To test MovieNet, the researchers showed it video clips of tadpoles swimming in different conditions. Not only did MovieNet achieve an accuracy of 82.3 percent in distinguishing normal from abnormal swimming behavior, but it also exceeded the capabilities of trained human observers by approximately 18 percent. It even outperformed existing AI models such as Google’s GoogLeNet, which achieved only 72 percent accuracy despite its extensive training and processing resources.
“That’s where we saw real potential,” Cline emphasizes.
The team determined that MovieNet was not only better than current AI models at understanding scene changes, but also used less data and processing time. MovieNet’s ability to simplify data without sacrificing accuracy also sets it apart from conventional AI. By breaking down visual information into essential sequences, MovieNet efficiently compresses data like a compressed file that retains critical details.
Beyond its high accuracy, MovieNet is an environmentally friendly AI model. Conventional processing of AI requires immense energy, leaving a heavy environmental footprint. MovieNet’s reduced data requirements provide a greener alternative that saves energy while meeting high standards.
“By mimicking the brain, we have managed to make our AI much less demanding, paving the way for models that are not only powerful but durable,” says Cline. “This efficiency also opens the door to the development of AI in areas where conventional methods are costly.”
Additionally, MovieNet has the potential to reshape medicine. As the technology advances, it could become a valuable tool for identifying subtle changes in early-stage conditions, such as detecting irregular heart rhythms or detecting early signs of neurodegenerative diseases like Parkinson’s. For example, small motor changes related to Parkinson’s disease, which are often difficult for the human eye to discern, could be flagged early by AI, giving clinicians valuable time to intervene.
Additionally, MovieNet’s ability to perceive changes in the swimming habits of tadpoles when they are exposed to chemicals could lead to more precise drug testing techniques because scientists could study dynamic cellular responses instead. than relying on static snapshots.

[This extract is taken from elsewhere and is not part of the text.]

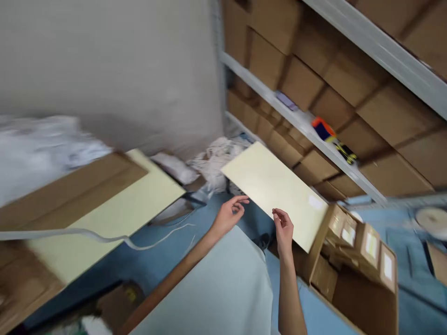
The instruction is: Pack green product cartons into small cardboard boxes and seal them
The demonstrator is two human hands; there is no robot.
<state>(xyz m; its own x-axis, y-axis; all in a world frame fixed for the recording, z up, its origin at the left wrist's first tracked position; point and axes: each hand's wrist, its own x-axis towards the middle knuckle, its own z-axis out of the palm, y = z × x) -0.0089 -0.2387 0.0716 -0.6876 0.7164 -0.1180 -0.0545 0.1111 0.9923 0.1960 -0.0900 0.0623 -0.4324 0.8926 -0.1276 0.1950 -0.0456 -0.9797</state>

“Current methods neglect critical changes because they can only analyze images captured at regular intervals,” notes Hiramoto. “Observing cells over time means MovieNet can track the most subtle changes during drug tests.”
Looking ahead, Cline and Hiramoto plan to continue refining MovieNet’s ability to adapt to different environments, improving its versatility and potential applications.
“Drawing inspiration from biology will continue to be a fertile area for advancing AI,” Cline says. “By designing models that think like living organisms, we can achieve levels of efficiency that are simply not possible with conventional approaches.”
Source:
Journal reference:
Hiramoto, M. and Cline, H.T. (2024). Identifying movie-coding neurons enables movie recognition AI. Proceedings of the National Academy of Sciences. doi.org/10.1073/pnas.2412260121.